The daytime dramatic serials generate nearly a billion dollars in revenue each year for the three commercial networks. Allen discusses in detail the economic and institutional functions of these programs in addition to the context of their production. He also considers the historical development of the soap opera as advertising vehicle, narrative structure and "women's fiction."
Speaking of Soap Operas is based on the author's own experiences as a soap opera viewer; extensive interviews with soap opera writers, producers, and actors; and the papers of Irna Phillips, creator of dozens of successful ratio and television soap operas. Drawing also upon trade publications, popular periodicals, and broadcast archives, this work is an important contribution to the field of mass communication.

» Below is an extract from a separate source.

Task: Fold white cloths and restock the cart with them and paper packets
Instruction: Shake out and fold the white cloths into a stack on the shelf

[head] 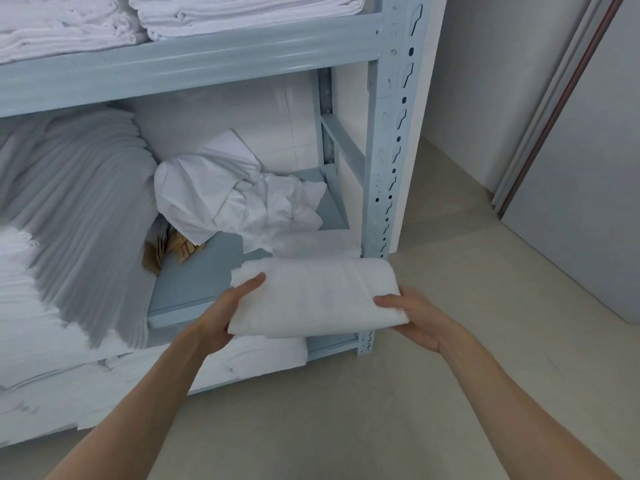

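A folded white cloth point(318, 296) is held level just in front of the lower shelf point(194, 282) of a grey-blue metal rack. My left hand point(221, 313) grips its left end, thumb on top and fingers underneath. My right hand point(412, 320) grips its right end the same way. Behind it on the shelf lies a crumpled heap of white cloths point(235, 195). Brown paper packets point(169, 251) stick out from under that heap. More folded white cloth point(273, 355) hangs over the shelf's front edge below my hands.
A tall slanting stack of folded white cloths point(76, 209) fills the shelf's left side. Folded stacks point(214, 12) sit on the upper shelf. The rack's perforated upright post point(388, 161) stands right of the cloth. Beige floor and a grey door point(588, 161) lie to the right.
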Demonstrator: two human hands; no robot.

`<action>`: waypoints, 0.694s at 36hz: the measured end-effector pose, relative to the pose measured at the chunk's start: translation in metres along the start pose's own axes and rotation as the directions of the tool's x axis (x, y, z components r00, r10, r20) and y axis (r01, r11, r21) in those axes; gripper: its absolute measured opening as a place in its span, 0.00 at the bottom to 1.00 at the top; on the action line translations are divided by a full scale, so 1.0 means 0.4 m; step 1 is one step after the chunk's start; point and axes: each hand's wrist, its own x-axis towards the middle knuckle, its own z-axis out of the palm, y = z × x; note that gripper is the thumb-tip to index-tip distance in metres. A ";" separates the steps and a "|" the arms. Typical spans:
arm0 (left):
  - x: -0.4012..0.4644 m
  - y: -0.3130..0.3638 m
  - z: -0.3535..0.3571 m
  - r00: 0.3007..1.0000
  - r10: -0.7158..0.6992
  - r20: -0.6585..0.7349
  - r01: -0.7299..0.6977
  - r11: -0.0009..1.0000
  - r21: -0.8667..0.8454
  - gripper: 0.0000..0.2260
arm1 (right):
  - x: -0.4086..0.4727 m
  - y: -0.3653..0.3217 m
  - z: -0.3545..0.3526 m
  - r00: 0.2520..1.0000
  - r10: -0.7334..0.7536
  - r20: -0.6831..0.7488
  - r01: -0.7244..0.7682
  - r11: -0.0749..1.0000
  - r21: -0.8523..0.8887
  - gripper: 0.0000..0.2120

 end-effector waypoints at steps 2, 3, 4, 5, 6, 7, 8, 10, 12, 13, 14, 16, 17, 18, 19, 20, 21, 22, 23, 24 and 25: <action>0.006 0.001 0.012 1.000 0.019 -0.007 -0.018 0.999 0.038 0.27 | 0.023 -0.007 -0.001 0.998 -0.038 -0.042 0.037 0.999 -0.026 0.24; 0.010 0.002 0.018 0.999 0.030 -0.015 -0.030 0.999 0.040 0.26 | 0.037 -0.009 -0.002 0.996 -0.058 -0.070 0.056 0.998 -0.034 0.22; 0.014 0.003 0.023 0.999 0.042 -0.027 -0.041 0.999 0.033 0.24 | 0.049 -0.011 -0.001 0.992 -0.080 -0.099 0.076 0.996 -0.042 0.20; 0.022 0.005 0.026 0.998 0.054 -0.039 -0.053 0.998 0.019 0.23 | 0.065 -0.015 -0.001 0.987 -0.102 -0.123 0.096 0.994 -0.054 0.20; 0.031 0.008 0.028 0.997 0.063 -0.054 -0.063 0.998 0.009 0.21 | 0.080 -0.018 0.001 0.982 -0.123 -0.145 0.114 0.991 -0.069 0.19; 0.040 0.011 0.029 0.995 0.069 -0.070 -0.069 0.998 0.006 0.19 | 0.095 -0.021 0.004 0.976 -0.142 -0.168 0.129 0.988 -0.085 0.18; 0.052 0.013 0.028 0.994 0.073 -0.087 -0.073 0.997 0.005 0.18 | 0.111 -0.024 0.008 0.969 -0.158 -0.192 0.141 0.985 -0.097 0.17; 0.080 0.018 0.022 0.990 0.075 -0.118 -0.076 0.997 -0.005 0.18 | 0.144 -0.030 0.017 0.954 -0.186 -0.236 0.161 0.979 -0.122 0.13; 0.115 0.024 0.012 0.987 0.065 -0.149 -0.069 0.997 -0.022 0.18 | 0.178 -0.037 0.024 0.939 -0.205 -0.275 0.169 0.974 -0.151 0.13; 0.132 0.026 0.006 0.986 0.058 -0.159 -0.062 0.998 -0.026 0.18 | 0.194 -0.039 0.027 0.935 -0.209 -0.287 0.168 0.973 -0.159 0.13; 0.153 0.028 0.000 0.985 0.047 -0.164 -0.052 0.998 -0.024 0.18 | 0.212 -0.042 0.029 0.932 -0.209 -0.297 0.166 0.972 -0.164 0.13; 0.199 0.030 -0.017 0.988 0.018 -0.156 -0.021 1.000 -0.014 0.18 | 0.250 -0.048 0.030 0.926 -0.200 -0.320 0.153 0.974 -0.168 0.15; 0.224 0.031 -0.024 0.989 0.003 -0.145 -0.004 1.000 -0.007 0.18 | 0.271 -0.052 0.028 0.924 -0.188 -0.332 0.139 0.976 -0.165 0.16; 0.251 0.032 -0.030 0.991 -0.016 -0.132 0.016 1.000 -0.001 0.18 | 0.292 -0.056 0.025 0.925 -0.166 -0.342 0.117 0.980 -0.158 0.17; 0.279 0.032 -0.036 0.992 -0.036 -0.119 0.037 0.999 0.003 0.18 | 0.314 -0.059 0.021 0.926 -0.134 -0.353 0.087 0.985 -0.146 0.17; 0.310 0.035 -0.039 0.993 -0.056 -0.106 0.056 0.998 0.000 0.18 | 0.339 -0.064 0.015 0.927 -0.097 -0.362 0.054 0.990 -0.127 0.17; 0.331 0.033 -0.039 0.992 -0.068 -0.104 0.067 0.998 -0.004 0.17 | 0.354 -0.064 0.010 0.927 -0.061 -0.370 0.024 0.994 -0.104 0.18; 0.365 0.040 -0.040 0.992 -0.072 -0.102 0.071 0.997 -0.013 0.17 | 0.382 -0.074 0.006 0.925 -0.035 -0.379 0.005 0.997 -0.080 0.18; 0.393 0.045 -0.041 0.992 -0.068 -0.103 0.066 0.998 -0.020 0.17 | 0.405 -0.084 0.004 0.922 -0.020 -0.386 -0.005 0.998 -0.063 0.19; 0.423 0.057 -0.041 0.993 -0.058 -0.106 0.056 0.998 -0.026 0.16 | 0.432 -0.098 0.005 0.920 -0.014 -0.392 -0.005 0.999 -0.048 0.19; 0.453 0.070 -0.043 0.993 -0.046 -0.108 0.043 0.999 -0.031 0.16 | 0.456 -0.114 0.006 0.918 -0.017 -0.395 0.005 0.999 -0.032 0.19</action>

I was raised on women’s magazines and soap operas (the High Priestess of Low Culture) and am interested in academic treatments of these phenomena. But I really can’t recommend this book. It’s academic, which is what I wanted, but why does “academic” have to mean “needlessly complex”? (I have almost no background in semiotics and none whatsoever in mass media theory, so that’s on me.) Here’s a sentence from the text: “Building upon Flitterman’s insights, we might see the comparative formal complexity of the soap opera commercial as the investment of it with aspects of the diegetic flexibility and extradiegetic narrational authority formerly possessed by the radio soap opera but displaced in the transition to television.” (Basically, TV commercials provided the structure and “narrational authority” that had been prominent in the radio soap...but I don’t want to read a sentence four times to figure out what it means. Whenever I read stuff like this, I picture the author reveling in an orgy of his own words. Take your word sex somewhere else, weirdo.) Other than what I learned about semiotics and media theory, there wasn’t much new in here. Most of the argument was like, “Yeah, the ‘empiricist’ perspective isn’t adequate...we have to focus more on reader response theory and how the reader interacts with the message...but we haven’t really done that, so check back later.” ??? I’m going to look at some newer work (post-1985) that is hopefully more illuminating--and more readable. The fact that I stuck this one out lets you know how devoted I am to finishing a book once I start it.
This is probably my favorite book on the subject of soap operas, and one of my favorite books on popular culture in general. The author's approach is essentially a semiotic one, but without much of the jargon and opaqueness that often attends that strategy. Allen makes much of the soap opera's feminist subtext, and of its status as a "decentered narrative." Now that soap operas are on the verge of extinction, I fear the insights this book offers may be lost, although they continue to be pertinent to other cultural phenomena such as literary erotica, comic books, etc.